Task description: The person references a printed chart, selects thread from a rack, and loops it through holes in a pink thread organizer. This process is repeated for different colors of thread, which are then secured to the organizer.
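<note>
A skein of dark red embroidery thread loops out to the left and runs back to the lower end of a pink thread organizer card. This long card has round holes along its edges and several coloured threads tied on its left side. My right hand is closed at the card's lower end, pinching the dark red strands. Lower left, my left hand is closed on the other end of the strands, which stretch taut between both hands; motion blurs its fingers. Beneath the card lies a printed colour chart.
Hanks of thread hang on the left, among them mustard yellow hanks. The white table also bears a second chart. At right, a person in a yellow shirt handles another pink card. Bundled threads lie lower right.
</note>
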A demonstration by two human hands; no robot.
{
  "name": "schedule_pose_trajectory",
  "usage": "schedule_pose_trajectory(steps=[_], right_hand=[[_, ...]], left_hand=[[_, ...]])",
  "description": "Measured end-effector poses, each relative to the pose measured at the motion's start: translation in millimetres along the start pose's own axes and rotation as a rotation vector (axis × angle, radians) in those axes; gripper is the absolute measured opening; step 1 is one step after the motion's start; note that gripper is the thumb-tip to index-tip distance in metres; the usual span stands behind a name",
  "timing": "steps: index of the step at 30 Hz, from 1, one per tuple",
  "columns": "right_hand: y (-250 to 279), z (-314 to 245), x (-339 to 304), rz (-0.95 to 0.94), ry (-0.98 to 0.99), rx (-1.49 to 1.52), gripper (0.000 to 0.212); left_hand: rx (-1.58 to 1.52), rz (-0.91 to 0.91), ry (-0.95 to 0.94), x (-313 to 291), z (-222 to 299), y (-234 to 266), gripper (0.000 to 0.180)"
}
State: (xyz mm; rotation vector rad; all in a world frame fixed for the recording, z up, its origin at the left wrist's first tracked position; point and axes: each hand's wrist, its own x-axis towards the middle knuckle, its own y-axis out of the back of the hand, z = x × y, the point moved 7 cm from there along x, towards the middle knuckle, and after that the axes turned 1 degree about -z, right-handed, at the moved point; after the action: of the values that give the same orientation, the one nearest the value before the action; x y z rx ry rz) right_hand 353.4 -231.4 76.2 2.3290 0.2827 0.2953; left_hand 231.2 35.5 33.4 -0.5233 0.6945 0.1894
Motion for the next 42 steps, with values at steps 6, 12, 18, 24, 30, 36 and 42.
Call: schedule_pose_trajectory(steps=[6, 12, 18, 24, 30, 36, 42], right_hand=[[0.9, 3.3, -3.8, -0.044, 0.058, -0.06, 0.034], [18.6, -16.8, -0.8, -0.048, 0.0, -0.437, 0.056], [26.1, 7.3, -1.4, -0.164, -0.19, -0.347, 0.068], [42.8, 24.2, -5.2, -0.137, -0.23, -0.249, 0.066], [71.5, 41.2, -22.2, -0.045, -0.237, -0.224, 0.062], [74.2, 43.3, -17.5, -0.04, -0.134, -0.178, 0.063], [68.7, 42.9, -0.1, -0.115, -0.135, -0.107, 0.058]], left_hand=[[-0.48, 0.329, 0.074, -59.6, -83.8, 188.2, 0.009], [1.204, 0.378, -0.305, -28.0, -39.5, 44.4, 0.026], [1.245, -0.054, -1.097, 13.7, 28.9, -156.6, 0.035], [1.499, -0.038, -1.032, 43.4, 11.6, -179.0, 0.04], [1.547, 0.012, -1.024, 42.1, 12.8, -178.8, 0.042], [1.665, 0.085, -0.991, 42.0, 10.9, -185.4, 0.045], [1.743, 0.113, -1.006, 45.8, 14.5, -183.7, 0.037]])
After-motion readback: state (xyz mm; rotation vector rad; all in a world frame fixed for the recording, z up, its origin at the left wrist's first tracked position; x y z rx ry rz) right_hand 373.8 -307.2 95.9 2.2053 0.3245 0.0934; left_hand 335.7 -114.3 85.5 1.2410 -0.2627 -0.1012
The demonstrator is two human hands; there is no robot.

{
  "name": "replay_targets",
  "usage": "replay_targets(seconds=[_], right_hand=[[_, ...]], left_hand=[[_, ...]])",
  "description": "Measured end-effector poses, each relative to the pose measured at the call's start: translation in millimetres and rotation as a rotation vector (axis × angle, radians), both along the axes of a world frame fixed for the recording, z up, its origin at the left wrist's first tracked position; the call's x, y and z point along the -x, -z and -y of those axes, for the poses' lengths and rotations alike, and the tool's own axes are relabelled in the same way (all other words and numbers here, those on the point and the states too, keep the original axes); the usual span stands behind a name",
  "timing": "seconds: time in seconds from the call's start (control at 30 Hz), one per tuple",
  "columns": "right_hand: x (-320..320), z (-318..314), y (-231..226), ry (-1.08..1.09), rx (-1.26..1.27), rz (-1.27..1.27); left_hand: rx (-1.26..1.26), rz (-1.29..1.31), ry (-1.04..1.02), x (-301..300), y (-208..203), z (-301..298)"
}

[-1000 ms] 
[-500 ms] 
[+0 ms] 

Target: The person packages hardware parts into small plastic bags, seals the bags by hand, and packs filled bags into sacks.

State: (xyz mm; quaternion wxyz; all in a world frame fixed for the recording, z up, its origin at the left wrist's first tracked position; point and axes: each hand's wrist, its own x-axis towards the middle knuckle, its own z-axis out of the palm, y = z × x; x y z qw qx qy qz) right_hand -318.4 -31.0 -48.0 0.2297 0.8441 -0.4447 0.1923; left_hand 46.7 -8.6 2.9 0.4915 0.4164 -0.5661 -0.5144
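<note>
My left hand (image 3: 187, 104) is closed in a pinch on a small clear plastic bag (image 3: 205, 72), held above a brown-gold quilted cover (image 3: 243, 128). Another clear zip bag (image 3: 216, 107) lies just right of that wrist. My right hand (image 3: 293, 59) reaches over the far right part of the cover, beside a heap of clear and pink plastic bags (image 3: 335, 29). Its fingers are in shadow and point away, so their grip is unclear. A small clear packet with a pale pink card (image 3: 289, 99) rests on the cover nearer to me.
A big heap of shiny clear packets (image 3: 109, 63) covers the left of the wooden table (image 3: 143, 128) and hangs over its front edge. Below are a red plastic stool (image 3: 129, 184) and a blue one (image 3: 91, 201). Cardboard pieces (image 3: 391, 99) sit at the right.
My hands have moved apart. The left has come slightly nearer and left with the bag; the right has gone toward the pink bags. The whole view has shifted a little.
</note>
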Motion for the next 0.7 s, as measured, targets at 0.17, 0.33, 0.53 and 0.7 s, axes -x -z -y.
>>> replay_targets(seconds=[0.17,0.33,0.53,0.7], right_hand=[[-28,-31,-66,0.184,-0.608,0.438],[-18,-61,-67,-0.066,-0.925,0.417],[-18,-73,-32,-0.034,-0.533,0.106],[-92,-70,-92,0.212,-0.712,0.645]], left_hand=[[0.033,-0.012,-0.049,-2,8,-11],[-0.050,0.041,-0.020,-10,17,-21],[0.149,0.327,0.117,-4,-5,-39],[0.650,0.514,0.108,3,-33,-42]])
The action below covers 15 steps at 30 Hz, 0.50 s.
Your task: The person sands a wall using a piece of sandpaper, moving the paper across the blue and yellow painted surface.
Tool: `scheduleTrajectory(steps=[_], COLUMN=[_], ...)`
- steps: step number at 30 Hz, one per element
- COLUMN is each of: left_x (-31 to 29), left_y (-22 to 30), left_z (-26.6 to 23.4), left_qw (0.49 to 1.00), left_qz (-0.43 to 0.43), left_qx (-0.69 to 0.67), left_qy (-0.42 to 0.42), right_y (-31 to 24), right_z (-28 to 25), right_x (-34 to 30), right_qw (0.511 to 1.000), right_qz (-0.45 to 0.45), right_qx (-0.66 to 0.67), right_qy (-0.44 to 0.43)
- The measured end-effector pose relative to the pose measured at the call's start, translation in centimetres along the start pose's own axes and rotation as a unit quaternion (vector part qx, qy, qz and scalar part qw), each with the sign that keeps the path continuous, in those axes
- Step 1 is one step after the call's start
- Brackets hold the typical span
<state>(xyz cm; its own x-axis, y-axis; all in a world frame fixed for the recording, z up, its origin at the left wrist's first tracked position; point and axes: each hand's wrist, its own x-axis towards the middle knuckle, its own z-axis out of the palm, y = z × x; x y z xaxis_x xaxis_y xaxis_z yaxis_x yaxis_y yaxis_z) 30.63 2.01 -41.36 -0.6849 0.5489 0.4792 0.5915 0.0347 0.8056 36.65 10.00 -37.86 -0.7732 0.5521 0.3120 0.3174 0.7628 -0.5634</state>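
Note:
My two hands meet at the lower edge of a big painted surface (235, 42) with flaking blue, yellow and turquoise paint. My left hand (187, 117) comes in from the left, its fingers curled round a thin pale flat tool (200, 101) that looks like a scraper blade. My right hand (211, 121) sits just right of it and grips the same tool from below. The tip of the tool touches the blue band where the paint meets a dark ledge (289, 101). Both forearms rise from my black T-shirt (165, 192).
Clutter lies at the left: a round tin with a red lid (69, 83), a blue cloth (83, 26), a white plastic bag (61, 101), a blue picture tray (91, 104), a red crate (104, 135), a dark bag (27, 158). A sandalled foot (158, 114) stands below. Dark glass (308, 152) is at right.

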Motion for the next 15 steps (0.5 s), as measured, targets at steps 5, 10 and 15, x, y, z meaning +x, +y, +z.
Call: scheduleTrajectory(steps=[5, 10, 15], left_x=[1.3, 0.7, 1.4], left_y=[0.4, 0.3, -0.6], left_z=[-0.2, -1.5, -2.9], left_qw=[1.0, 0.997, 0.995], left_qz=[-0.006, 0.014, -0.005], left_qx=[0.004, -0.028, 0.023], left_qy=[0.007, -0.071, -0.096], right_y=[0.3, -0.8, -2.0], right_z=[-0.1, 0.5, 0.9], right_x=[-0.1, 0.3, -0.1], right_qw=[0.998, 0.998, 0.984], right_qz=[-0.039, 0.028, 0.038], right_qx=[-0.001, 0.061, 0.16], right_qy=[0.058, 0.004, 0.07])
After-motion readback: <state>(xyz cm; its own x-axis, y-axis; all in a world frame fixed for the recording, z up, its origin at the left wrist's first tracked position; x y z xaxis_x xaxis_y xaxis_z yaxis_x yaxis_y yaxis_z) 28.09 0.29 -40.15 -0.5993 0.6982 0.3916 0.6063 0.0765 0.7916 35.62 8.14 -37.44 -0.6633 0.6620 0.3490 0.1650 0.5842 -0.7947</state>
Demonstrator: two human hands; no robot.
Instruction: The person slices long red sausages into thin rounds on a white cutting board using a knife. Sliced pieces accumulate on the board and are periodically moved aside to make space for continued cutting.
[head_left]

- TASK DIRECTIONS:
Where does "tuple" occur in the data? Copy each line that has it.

- SOLUTION TO THE EXERCISE:
  "timing": "steps: index of the step at 30 Hz, from 1, one per tuple",
  "timing": "seconds: time in seconds from the call's start (control at 30 Hz), one per tuple",

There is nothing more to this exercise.